ARPA-E Wind Wins: NREL to Produce Public Datasets that Advance Floating Wind Turbine Design
Next-generation floating wind systems will use controls to make them more efficient, lighter weight, and lower cost, but first industry needs a foundation built on validated design tools to explore novel controls-integrated design approaches. The National Renewable Energy Laboratory (NREL) is generating the first public data set to include advanced turbine and platform control using a 1:60-scale testing setup, which will provide data to validate the modeling tools incorporating control co-design characteristics.
The project, named the Floating Offshore-wind and Controls Advanced Laboratory (FOCAL) experiment, is one of three NREL-led offshore wind proposals to be funded by ARPA-E, a Department of Energy agency that rewards advanced energy technologies. FOCAL will provide the unique validation data needed by enabling control co-design optimization to help realize the deep cost reductions as envisioned by ARPA-E.

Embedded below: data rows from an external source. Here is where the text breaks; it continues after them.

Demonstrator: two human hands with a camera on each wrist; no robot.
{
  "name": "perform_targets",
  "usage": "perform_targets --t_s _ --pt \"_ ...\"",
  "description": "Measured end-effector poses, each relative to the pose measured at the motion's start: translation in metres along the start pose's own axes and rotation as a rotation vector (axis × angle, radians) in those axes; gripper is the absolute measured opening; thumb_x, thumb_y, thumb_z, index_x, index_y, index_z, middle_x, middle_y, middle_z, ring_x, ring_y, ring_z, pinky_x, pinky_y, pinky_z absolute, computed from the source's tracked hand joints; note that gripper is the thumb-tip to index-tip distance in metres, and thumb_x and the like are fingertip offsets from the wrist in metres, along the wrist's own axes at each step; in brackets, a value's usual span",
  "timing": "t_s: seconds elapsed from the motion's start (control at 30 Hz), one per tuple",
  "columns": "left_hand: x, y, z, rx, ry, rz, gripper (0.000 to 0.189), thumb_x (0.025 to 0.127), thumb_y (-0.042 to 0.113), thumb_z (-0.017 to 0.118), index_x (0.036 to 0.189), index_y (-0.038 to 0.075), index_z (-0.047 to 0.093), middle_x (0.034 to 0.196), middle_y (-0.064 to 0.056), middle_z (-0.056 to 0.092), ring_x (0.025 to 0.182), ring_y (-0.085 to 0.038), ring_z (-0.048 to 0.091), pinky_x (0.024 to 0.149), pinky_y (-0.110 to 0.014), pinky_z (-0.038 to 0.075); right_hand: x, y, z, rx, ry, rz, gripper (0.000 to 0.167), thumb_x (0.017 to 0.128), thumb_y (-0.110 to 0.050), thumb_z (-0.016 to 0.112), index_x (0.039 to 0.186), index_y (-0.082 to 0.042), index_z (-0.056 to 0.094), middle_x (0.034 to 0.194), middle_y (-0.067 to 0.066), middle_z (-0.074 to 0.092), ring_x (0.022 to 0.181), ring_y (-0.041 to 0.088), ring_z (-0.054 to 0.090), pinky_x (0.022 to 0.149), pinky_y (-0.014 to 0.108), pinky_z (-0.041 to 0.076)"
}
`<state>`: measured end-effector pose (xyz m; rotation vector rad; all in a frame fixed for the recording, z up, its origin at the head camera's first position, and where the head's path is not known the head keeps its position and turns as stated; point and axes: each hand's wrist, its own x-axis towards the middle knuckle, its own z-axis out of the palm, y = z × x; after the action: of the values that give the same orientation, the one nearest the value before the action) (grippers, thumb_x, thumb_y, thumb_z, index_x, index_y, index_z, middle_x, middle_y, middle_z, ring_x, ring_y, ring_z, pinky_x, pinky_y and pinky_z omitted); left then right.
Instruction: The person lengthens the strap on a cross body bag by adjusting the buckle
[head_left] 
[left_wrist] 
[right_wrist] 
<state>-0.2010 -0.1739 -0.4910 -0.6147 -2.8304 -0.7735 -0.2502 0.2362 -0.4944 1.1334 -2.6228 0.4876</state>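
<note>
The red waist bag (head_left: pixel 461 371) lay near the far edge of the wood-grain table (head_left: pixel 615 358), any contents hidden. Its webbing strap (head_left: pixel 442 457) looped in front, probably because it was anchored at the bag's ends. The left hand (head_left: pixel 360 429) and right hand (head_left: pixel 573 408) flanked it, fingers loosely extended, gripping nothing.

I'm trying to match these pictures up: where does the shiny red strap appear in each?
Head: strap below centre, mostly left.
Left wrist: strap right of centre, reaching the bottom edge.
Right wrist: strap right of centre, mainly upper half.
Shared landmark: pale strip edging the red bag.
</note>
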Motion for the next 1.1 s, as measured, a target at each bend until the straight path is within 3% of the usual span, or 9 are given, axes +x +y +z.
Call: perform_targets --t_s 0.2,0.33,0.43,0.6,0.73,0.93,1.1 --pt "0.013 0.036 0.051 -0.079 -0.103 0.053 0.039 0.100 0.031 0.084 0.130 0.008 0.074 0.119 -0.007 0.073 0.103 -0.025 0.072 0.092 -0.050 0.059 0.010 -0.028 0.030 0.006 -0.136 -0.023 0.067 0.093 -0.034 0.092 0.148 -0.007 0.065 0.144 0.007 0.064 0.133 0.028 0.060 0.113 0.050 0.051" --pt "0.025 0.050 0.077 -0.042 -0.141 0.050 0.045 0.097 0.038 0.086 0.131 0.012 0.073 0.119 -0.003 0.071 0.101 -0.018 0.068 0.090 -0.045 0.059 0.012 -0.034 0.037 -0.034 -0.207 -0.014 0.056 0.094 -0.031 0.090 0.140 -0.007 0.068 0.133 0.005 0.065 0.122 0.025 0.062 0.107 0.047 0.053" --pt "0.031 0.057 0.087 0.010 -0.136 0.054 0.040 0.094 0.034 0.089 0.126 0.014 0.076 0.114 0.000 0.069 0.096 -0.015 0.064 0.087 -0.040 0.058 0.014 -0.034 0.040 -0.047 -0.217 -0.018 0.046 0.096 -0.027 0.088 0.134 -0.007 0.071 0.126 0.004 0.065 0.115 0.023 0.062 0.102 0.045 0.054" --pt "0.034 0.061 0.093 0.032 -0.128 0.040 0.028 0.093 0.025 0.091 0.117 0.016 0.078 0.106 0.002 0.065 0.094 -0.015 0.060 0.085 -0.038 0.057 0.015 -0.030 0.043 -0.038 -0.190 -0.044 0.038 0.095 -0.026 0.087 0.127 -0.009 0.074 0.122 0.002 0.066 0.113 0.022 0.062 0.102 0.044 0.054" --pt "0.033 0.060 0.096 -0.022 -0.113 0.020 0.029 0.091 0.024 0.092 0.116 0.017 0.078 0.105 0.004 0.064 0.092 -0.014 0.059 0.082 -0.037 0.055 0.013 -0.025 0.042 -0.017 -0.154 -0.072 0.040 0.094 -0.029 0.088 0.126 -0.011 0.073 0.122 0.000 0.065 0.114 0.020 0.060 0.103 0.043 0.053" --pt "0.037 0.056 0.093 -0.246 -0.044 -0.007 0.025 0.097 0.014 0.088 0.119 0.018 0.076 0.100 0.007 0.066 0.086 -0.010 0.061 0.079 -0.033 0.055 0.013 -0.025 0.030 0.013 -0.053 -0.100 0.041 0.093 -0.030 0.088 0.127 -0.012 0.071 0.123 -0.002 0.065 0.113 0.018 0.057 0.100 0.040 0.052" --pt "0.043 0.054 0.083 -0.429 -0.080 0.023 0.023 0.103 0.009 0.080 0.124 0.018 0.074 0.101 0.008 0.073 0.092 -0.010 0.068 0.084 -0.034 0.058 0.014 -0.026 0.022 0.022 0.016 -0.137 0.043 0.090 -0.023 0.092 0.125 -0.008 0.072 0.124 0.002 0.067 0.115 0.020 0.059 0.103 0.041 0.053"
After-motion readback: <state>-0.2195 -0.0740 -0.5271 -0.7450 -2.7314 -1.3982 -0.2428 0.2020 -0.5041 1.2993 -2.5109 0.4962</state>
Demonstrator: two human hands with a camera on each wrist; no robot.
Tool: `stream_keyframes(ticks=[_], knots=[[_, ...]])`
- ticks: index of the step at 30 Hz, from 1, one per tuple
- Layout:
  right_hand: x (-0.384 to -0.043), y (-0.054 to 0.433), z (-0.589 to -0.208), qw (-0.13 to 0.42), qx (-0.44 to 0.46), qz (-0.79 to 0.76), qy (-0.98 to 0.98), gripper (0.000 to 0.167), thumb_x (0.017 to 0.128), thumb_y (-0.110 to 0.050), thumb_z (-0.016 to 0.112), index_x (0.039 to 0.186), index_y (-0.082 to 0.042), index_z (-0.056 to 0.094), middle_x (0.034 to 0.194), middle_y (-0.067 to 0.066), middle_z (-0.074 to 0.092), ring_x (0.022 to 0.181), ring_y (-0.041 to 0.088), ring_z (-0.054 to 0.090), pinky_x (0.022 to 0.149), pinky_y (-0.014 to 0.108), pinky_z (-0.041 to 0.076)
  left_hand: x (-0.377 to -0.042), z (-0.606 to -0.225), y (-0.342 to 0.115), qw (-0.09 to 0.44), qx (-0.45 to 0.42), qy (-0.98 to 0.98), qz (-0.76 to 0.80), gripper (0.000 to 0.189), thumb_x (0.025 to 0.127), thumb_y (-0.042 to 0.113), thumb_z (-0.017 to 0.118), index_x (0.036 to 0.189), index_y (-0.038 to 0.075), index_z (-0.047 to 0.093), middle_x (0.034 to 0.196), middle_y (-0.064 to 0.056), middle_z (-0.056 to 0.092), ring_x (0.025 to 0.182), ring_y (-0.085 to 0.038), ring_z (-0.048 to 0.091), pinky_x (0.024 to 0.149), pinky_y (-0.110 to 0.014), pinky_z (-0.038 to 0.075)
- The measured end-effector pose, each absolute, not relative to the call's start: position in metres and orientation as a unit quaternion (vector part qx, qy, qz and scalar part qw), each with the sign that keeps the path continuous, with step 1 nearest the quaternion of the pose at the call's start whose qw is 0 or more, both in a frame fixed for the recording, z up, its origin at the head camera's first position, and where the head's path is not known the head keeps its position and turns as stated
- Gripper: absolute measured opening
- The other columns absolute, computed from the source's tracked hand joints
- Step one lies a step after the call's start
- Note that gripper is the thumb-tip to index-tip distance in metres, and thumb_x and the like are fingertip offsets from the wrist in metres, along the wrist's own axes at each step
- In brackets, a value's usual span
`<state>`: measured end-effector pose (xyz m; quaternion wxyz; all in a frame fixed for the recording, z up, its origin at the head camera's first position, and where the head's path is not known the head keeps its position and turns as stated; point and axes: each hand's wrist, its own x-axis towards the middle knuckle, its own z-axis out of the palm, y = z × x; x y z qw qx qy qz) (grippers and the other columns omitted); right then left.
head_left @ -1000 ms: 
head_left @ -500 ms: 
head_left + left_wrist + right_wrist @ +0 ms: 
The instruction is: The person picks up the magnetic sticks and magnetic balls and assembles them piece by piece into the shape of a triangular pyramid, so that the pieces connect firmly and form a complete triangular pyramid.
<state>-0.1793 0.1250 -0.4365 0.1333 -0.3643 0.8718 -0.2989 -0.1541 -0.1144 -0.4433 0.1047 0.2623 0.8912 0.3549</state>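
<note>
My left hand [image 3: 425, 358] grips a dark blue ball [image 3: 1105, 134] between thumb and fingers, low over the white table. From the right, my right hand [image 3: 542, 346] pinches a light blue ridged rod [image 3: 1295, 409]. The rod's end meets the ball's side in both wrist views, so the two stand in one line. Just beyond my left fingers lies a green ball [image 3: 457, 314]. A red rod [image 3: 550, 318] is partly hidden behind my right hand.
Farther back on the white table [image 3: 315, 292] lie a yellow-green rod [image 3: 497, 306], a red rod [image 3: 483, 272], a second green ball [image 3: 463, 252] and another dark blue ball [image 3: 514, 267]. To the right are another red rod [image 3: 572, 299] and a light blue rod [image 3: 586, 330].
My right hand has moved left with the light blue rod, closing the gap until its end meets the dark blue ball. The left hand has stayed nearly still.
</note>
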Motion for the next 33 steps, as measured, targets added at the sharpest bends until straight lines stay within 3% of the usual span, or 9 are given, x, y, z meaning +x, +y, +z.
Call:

Within the model-scale FOCAL experiment, researchers will subject an NREL-designed 15-megawatt turbine to wind and water dynamics and real control decisions while recording its response. The experiment is taking place within partner University of Maine’s Alfond Wind-Wave Ocean Engineering Laboratory, where researchers can generate test waves in a 30-foot wide, 16-foot deep pool along with wind excitation.
The novelty of the collected data centers on the representation of advanced features for floating wind systems that will lower costs: a flexible hull that represents more streamlined designs being proposed, and controls to limit the motion of the system and reduce loads. Both traits will be tested under a range of correlated wind and water conditions, and exhaustively recorded with structural sensors and performance measurements. Never before has such realistic data been collected on these two features, which will ultimately be translated to future designs.
Importantly, the data and findings from the FOCAL experiment will be made available to other groups within ARPA-E’s program for advanced floating wind turbines, named ATLANTIS. The datasets will set the foundation for groups to pursue the ATLANTIS goal of light and efficient floating turbines with integrated controls.